Not unreasonably, E & Y have demanded ALL internal ELAS papers on how that suggestion was handled by ELAS, be it board minutes or papers from the new ELAS audit committee. Incredibly, ELAS has reported to Court that it simply cannot find any relevant papers. Hapgood said that it wasn't good enough and proposed, instead of a digital word search, a paper search should be conducted. Langley J. agreed.

All the while, long-serving ELAS executive and actuary Alistair Dunbar (with Tony McGarahan and director of ELAS Fred Sheddon) sat near me. Dunbar probably knew all the answers (and where all the papers are or were). The re-issuing of 1999 accounts proposed by PWC must have been a very hot potato and policyholders are now entitled to ask why PWC's proposal was not actioned by the current board.

As with the Penrose Inquiry, this board seems to display reluctance to divulge ANY papers from its own period of stewardship, post 1 March 2001. The significance of this is that during the autumn of 2001 PWC were prepared pivotal half-year accounts to 30 June 2001 as the very foundation for the compromise section 425 agreement. If the 1999 accounts HAD been reissued at that time, it could well have had an destabilizing affect on the compromise. It is to be hoped that ELAS will now find said papers. Milligan argued that what happened in 2001 was irrelevant but Langley J. rebutted:

"It must be relevant."

Paul Braithwaite
18th February, 2005
E & O E: If any reader who was in Court believes this report contains materially incorrect information, please Email: paulbraithwaite@yahoo.com


Appendix: This write-up in The Lawyer is particularly helpful at putting which names to which solicitors.

http://www.thelawyer.com/cgi-bin/item.cgi?id=113936&d=122&h=24&f=46

Equitable Life v Ernst & Young: good, old-fashioned litigation
Equitable and E&Y may want closure, but as Joanne Harris reports, the lawyers are loving this one

Equitable Life v Ernst & Young is one of those pieces of litigation that has been rumbling on for what seems like forever. But this year it finally reaches the High Court in a full-blown, six-month trial, beginning on 11 April.

April's trial is, of course, not the first time the various parties in the litigation will have faced each other in court. Since Equitable launched its giant £2.6bn negligence claim against former auditors Ernst & Young (E&Y) in 2001, following it up in 2003 with a civil suit against former executive and non-executive directors, there have been several sizeable pre-trial hearings.

2005, though, sees the culmination of years of rumours about potential settlements, strike-out applications and Court of Appeal decisions.

The cast list of barristers and solicitors is enormous, such is the size and significance of this case. Herbert Smith is leading for Equitable, with Julian Copeman and Charles Plant in charge.
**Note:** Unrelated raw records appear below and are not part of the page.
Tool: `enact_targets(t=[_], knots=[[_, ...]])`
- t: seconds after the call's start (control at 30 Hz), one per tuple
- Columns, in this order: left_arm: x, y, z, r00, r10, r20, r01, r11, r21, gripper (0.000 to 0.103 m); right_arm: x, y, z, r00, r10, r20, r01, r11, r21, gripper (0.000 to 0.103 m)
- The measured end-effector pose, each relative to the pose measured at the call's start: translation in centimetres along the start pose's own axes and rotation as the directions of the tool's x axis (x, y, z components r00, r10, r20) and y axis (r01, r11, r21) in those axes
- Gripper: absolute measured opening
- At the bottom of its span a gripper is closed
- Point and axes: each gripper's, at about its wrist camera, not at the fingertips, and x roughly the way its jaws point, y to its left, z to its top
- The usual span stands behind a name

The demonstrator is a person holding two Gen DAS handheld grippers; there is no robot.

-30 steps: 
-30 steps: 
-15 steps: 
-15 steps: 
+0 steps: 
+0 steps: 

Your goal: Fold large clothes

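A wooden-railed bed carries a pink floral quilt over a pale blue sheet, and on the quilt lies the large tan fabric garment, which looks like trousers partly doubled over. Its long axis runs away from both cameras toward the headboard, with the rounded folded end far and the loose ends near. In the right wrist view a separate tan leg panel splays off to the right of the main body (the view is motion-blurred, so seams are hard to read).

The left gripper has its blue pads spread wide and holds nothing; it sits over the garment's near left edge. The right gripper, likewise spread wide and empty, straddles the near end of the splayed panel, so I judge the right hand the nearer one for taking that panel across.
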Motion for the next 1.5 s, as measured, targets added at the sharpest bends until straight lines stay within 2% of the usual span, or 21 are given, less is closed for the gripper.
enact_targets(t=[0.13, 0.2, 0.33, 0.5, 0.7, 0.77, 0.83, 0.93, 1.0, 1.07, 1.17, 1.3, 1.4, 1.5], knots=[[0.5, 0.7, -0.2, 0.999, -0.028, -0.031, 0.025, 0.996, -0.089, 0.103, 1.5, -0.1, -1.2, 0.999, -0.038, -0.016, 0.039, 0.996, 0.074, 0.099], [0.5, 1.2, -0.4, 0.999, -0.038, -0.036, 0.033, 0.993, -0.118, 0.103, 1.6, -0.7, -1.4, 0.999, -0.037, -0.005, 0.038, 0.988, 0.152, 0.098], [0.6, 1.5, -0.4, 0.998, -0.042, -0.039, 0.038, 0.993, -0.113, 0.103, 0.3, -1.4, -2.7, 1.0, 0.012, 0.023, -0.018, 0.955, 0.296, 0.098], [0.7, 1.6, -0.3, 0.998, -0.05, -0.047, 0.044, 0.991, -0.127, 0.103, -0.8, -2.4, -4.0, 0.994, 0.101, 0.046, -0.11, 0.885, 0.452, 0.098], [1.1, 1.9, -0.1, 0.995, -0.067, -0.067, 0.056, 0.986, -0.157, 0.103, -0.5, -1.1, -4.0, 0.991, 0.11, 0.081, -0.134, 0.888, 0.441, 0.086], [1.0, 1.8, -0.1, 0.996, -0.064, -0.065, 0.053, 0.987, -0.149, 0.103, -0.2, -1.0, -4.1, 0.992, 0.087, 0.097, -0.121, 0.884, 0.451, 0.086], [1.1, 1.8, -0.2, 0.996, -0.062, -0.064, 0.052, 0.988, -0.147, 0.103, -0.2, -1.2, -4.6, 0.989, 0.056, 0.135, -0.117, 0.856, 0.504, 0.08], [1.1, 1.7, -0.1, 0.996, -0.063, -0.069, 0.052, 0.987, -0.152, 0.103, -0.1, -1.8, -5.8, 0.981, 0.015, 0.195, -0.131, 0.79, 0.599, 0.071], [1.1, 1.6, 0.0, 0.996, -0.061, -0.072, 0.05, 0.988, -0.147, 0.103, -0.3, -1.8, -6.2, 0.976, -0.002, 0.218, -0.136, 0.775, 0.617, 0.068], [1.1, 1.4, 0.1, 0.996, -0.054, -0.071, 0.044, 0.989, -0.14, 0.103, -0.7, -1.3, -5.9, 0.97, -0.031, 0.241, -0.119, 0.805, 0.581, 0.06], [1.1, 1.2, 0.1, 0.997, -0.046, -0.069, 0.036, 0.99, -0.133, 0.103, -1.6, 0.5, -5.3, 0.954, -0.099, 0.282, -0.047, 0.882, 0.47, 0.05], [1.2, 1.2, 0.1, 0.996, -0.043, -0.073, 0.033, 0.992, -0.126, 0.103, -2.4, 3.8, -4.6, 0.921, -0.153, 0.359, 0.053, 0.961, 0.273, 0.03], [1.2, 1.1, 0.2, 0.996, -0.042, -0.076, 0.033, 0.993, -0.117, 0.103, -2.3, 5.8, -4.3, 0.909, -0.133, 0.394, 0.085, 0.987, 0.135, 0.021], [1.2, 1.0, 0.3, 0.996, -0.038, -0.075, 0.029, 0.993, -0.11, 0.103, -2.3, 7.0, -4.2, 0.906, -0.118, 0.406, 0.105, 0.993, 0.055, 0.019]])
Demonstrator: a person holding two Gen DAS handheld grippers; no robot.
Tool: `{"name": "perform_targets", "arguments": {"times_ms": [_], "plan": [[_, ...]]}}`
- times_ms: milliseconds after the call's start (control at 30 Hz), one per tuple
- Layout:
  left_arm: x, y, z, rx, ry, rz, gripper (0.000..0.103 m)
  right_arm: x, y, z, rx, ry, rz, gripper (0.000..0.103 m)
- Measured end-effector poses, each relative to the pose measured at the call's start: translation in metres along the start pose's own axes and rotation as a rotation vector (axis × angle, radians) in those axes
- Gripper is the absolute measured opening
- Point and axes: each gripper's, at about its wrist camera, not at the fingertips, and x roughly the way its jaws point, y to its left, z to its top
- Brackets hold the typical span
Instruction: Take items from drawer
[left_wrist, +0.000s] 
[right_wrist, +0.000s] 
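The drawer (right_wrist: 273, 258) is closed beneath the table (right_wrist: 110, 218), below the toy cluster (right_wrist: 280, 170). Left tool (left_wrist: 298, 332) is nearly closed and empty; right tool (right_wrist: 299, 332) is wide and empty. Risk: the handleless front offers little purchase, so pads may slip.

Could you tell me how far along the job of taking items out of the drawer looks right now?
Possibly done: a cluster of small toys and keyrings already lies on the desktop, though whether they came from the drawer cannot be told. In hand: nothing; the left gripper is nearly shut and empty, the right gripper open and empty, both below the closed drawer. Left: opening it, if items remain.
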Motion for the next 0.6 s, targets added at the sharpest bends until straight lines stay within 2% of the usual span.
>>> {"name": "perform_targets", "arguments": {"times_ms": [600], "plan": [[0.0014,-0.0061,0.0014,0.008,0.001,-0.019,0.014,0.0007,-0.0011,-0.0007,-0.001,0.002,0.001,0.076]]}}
The firm is instructing 20 Essex Street's Iain Milligan QC, a silk with vast experience in financial litigation and professional negligence.
Up against Milligan is Brick Court's Mark Hapgood QC, instructed by Barlow Lyde & Gilbert (BLG) litigation partner Clare Canning. E&Y's decision to instruct Canning in 2002 was a sign of the respect in which she and BLG are held in the professional negligence field, but nevertheless the win was, and remains, a coup.

Several BLG partners are involved in the case. Estimates of E&Y's legal fees have reached £29m, which placed against BLG's 2003-04 turnover of £78.2m show just how important this case is for the firm.

The other defendants - 15 former Equitable executive and non-executive directors - have selected a variety of solicitors. Allen & Overy (A&O) has the lion's share, defending six non-executive directors. Fox Williams has two executive directors, but Baker & McKenzie, Fishbu-rns, Ince & Co and Simmons & Simmons are also involved. The final firm to appear is an oddity in the line-up of well-known insurance and litigation specialists - East Anglian 14-partner outfit Metcalfe Copeman & Pettefar. Metcalfes is instructed by a director who chose to go for solicitors local to him.

Mr Justice Langley's courtroom will be busy come April. Although Equitable brought its claims against E&Y and the directors separately, the litigation is being treated as one action and all the parties will be in court together. Luckily, the judge has a lot of experience in managing complex litigation.

Judge Langley oversaw various interlinked film finance disputes during 2002 and 2003, with the final settlements coming last year, the last being the 'Paramount One' and 'Paramount Two' cases. Case conferences for that litigation were reportedly chaotic, with packed courtrooms and barristers clamouring to put their cases. Judge Langley needs to manage the Equitable trial "like a football referee", as one commentator put it.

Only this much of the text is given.